Intravenous (IV) iron consists of an iron core within a carbohydrate shell [29]. The stability of the shell dictates the maximum dose that can be given in a single infusion: iron sucrose is less stable, allowing for only 200 mg to be administered per infusion [29], whereas the newer formulations of ferric carboxymaltose, ferric derisomaltose, low molecular weight iron dextran, and ferumoxytol have stable shells, permitting larger doses and fewer total infusions [25] [30]. Ferric derisomaltose and ferumoxytol, for example, are typically provided in a single infusion of up to 1000 mg over 15 min, in contrast to the multiple infusions required with iron sucrose [31]. Iron polymaltose is a cheaper preparation, which is also approved for total dose infusion, although over a longer period by slow infusion (~ 5 h) [32] [33]; more rapid infusion (~ 1 h) of iron polymaltose, however, may be safe and well-tolerated [33] [34]. The cumulative dose required is based on the individual’s Hb, target Hb, and body weight [32], although some centres adopt a ‘standard’ 1-g dose protocol [35].

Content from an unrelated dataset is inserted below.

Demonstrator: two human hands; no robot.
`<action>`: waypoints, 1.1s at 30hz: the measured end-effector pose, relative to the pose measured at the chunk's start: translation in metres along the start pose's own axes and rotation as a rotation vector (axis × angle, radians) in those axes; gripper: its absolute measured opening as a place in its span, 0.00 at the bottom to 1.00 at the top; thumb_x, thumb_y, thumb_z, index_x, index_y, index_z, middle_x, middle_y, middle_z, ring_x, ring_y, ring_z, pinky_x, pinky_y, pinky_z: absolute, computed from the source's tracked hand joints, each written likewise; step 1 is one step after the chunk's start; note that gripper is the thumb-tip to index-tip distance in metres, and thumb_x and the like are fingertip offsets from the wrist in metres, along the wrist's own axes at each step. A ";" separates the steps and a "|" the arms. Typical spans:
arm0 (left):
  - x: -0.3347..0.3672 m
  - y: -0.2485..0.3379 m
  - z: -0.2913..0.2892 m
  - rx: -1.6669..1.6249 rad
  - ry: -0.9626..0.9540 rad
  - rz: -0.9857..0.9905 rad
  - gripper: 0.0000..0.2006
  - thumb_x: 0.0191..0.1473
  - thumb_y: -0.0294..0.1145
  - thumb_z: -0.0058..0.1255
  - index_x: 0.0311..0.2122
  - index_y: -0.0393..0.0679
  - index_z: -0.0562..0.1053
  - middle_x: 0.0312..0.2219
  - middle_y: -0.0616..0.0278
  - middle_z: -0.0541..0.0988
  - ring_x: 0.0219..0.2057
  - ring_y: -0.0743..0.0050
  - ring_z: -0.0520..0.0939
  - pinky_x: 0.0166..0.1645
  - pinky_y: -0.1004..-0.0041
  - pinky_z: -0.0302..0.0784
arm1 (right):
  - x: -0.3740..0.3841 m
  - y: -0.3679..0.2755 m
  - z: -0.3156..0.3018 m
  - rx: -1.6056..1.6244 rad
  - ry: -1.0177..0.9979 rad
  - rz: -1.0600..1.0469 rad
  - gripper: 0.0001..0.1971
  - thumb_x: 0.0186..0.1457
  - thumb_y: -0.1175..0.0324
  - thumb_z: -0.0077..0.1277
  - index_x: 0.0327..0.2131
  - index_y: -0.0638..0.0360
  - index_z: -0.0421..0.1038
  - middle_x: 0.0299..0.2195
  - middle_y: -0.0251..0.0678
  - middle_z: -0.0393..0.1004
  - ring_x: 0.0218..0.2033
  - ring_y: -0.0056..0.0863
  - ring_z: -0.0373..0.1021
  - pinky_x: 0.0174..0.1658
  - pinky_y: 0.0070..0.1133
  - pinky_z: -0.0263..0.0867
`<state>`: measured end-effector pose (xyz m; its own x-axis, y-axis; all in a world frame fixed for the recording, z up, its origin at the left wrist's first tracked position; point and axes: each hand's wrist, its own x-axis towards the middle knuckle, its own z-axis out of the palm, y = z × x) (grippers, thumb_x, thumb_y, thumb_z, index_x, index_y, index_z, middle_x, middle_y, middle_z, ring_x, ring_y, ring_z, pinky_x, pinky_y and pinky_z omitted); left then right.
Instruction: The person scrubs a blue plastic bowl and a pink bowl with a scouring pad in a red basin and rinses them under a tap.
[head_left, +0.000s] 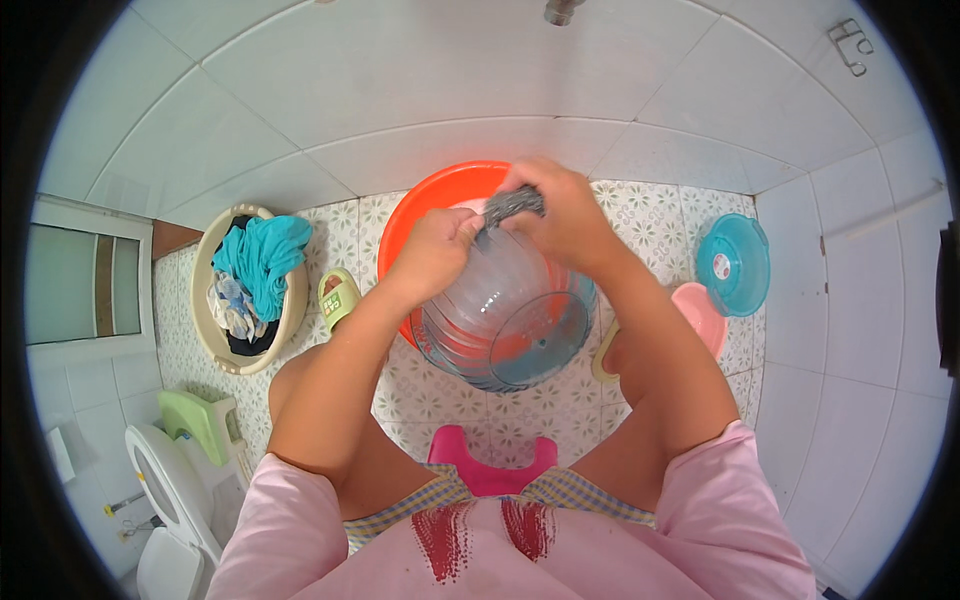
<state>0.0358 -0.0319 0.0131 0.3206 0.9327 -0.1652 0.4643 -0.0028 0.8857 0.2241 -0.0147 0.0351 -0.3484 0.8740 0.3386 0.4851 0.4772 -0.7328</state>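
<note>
A bunched, twisted dark grey cloth [514, 205] is stretched between my two hands. My right hand [560, 205] wraps round its right part, fingers closed. My left hand [440, 245] pinches at its left end, thumb and fingers pressed together. Just beneath them is a clear bluish plastic basin [470, 335] with a ribbed wall and a round base; it overlaps a larger orange basin [400, 230] on the floor. What lies inside the orange basin is mostly hidden by my hands and the clear basin.
On the left stands a cream laundry basket [205, 330] with turquoise and dark clothes [262, 262]. Blue [735, 240] and pink [705, 315] basins are at the right. Between my legs is a pink stool [490, 480]. A toilet [160, 480] is at lower left; a tiled wall [450, 80] rises ahead.
</note>
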 end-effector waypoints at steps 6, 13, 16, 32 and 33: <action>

While serious adverse events and infusion reactions (e. g. anaphylaxis) were previously a concern with early IV preparations, primarily due to high molecular weight iron dextran formulations that are no longer available [36] [37], the newer formulations appear to have a similar safety profile to oral iron [31]. In fact, a meta-analysis from 2015 (n=103 randomised controlled trials) reported no increased risk of serious adverse events (relative risk 1.04 95%CI 0.93–1.17), compared to oral iron or placebo [38]. Milder reactions, such as headache, fever, joint pain, and urticaria, however, might be expected [25] [39]. Nevertheless, monitoring for 30 min after infusion by appropriately qualified staff is still advised [25] to monitor for and manage severe reactions (e. g. loss of consciousness, cardiac arrest, wheezing/stridor, hypotension) [39]. Iron-induced hypophosphatemia can occur following IV iron, particularly with ferric carboxymaltose, however is usually transient and frequently asymptomatic [31]. Nevertheless, phosphate measurement and replacement must be considered in individuals presenting with symptoms, such as muscle weakness and mental state changes, following parenteral iron treatment [25]. In the case of repeated administration, bone pain and fractures may also alert the clinician to possible hypophosphatemia [25] a risk that should also be considered and discussed prior to administration in athletes.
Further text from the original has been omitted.